### Your assignment
Each line of the data needs to be transcribed exactly.

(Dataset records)
----
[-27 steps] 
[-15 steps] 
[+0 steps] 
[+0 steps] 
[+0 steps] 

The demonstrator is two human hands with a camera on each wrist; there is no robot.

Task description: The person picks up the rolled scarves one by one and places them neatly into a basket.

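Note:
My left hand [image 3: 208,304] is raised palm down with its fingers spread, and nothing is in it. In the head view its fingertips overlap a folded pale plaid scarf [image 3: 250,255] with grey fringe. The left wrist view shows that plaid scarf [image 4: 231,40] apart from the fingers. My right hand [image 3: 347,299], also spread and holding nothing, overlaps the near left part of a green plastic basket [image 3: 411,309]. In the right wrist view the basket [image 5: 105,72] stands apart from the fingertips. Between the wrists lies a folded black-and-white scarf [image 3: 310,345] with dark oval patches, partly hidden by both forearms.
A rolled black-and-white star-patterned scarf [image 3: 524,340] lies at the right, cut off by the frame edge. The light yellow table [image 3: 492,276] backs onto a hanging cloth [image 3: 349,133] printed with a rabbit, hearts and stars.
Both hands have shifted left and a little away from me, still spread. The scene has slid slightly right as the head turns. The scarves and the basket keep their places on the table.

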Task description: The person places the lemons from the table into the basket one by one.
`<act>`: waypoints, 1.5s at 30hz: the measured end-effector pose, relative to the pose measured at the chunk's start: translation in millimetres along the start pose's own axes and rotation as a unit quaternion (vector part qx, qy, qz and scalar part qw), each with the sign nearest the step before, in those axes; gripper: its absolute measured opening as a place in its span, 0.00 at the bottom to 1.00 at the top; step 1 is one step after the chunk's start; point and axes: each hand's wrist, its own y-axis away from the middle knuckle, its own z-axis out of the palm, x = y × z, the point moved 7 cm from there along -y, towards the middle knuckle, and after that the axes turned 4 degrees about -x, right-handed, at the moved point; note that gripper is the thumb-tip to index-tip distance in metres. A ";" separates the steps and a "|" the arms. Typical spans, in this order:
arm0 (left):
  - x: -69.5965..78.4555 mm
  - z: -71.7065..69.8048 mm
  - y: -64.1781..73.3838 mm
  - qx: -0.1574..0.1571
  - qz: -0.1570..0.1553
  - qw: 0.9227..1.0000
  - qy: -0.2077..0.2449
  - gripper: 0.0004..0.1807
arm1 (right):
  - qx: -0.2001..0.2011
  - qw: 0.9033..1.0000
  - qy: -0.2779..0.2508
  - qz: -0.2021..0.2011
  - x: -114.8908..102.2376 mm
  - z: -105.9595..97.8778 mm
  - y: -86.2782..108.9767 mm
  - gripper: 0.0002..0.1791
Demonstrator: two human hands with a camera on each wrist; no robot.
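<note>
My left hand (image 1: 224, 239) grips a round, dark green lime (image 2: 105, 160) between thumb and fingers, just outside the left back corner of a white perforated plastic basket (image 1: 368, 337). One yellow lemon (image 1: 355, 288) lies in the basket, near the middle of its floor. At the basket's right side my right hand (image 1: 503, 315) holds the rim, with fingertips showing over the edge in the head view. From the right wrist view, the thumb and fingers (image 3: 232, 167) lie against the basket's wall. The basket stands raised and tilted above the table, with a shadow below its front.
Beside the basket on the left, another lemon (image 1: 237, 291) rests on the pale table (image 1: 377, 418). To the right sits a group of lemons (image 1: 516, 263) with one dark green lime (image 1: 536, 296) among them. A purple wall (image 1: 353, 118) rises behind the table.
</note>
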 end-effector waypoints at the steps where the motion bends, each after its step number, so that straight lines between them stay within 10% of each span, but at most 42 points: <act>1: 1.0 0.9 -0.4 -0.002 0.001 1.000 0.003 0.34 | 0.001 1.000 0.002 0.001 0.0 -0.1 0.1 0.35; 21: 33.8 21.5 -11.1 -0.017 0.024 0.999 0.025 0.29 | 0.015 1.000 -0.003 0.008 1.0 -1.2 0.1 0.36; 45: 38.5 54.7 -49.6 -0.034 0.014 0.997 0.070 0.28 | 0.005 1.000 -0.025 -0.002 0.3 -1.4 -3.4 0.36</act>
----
### Reply to the exercise
[-27 steps] 
[-15 steps] 
[+0 steps] 
[+0 steps] 
[+0 steps] 

The demonstrator is two human hands with a camera on each wrist; there is no robot.

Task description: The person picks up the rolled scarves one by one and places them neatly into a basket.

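Note:
My left hand [image 3: 208,304] is raised palm down with its fingers spread, and nothing is in it. In the head view its fingertips overlap a folded pale plaid scarf [image 3: 250,255] with grey fringe. The left wrist view shows that plaid scarf [image 4: 231,40] apart from the fingers. My right hand [image 3: 347,299], also spread and holding nothing, overlaps the near left part of a green plastic basket [image 3: 411,309]. In the right wrist view the basket [image 5: 105,72] stands apart from the fingertips. Between the wrists lies a folded black-and-white scarf [image 3: 310,345] with dark oval patches, partly hidden by both forearms.
A rolled black-and-white star-patterned scarf [image 3: 524,340] lies at the right, cut off by the frame edge. The light yellow table [image 3: 492,276] backs onto a hanging cloth [image 3: 349,133] printed with a rabbit, hearts and stars.
Both hands have shifted left and a little away from me, still spread. The scene has slid slightly right as the head turns. The scarves and the basket keep their places on the table.
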
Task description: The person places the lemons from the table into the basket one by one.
`<act>`: waypoints, 1.5s at 30hz: the measured end-effector pose, relative to the pose measured at the chunk's start: translation in millimetres along the start pose's own axes and rotation as a unit quaternion (vector part qx, qy, qz and scalar part qw), each with the sign nearest the step before, in those axes; gripper: its absolute measured opening as a place in its span, 0.00 at the bottom to 1.00 at the top; step 1 is one step after the chunk's start; point and axes: each hand's wrist, its own y-axis away from the middle knuckle, its own z-axis out of the palm, x = y × z, the point moved 7 cm from there along -y, towards the middle knuckle, and after that the axes turned 4 degrees about -x, right-handed, at the moved point; note that gripper is the thumb-tip to index-tip distance in metres. A ";" separates the steps and a "|" the arms. Typical spans, in this order:
arm0 (left):
  - x: -69.5965..78.4555 mm
  - z: -71.7065..69.8048 mm
  - y: -64.1781..73.3838 mm
  - qx: -0.1574..0.1571
  - qz: -0.1570..0.1553
  - qw: 0.9227..1.0000
  - qy: -0.2077..0.2449
  - gripper: 0.0004..0.1807
arm1 (right):
  - qx: -0.2001..0.2011
  - qw: 0.9033..1.0000
  - qy: -0.2779..0.2508
  - qz: -0.2021..0.2011
  - x: -114.8908..102.2376 mm
  - z: -105.9595..97.8778 mm
  - y: -86.2782..108.9767 mm
  - gripper: 0.0002..0.1791
Demonstrator: two human hands with a camera on each wrist; no robot.
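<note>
My left hand (image 1: 224, 239) grips a round, dark green lime (image 2: 105, 160) between thumb and fingers, just outside the left back corner of a white perforated plastic basket (image 1: 368, 337). One yellow lemon (image 1: 355, 288) lies in the basket, near the middle of its floor. At the basket's right side my right hand (image 1: 503, 315) holds the rim, with fingertips showing over the edge in the head view. From the right wrist view, the thumb and fingers (image 3: 232, 167) lie against the basket's wall. The basket stands raised and tilted above the table, with a shadow below its front.
Beside the basket on the left, another lemon (image 1: 237, 291) rests on the pale table (image 1: 377, 418). To the right sits a group of lemons (image 1: 516, 263) with one dark green lime (image 1: 536, 296) among them. A purple wall (image 1: 353, 118) rises behind the table.
</note>
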 end-effector waypoints at the steps where the motion bends, each after its step number, so that straight lines between them stay within 10% of each span, but at most 42 points: <act>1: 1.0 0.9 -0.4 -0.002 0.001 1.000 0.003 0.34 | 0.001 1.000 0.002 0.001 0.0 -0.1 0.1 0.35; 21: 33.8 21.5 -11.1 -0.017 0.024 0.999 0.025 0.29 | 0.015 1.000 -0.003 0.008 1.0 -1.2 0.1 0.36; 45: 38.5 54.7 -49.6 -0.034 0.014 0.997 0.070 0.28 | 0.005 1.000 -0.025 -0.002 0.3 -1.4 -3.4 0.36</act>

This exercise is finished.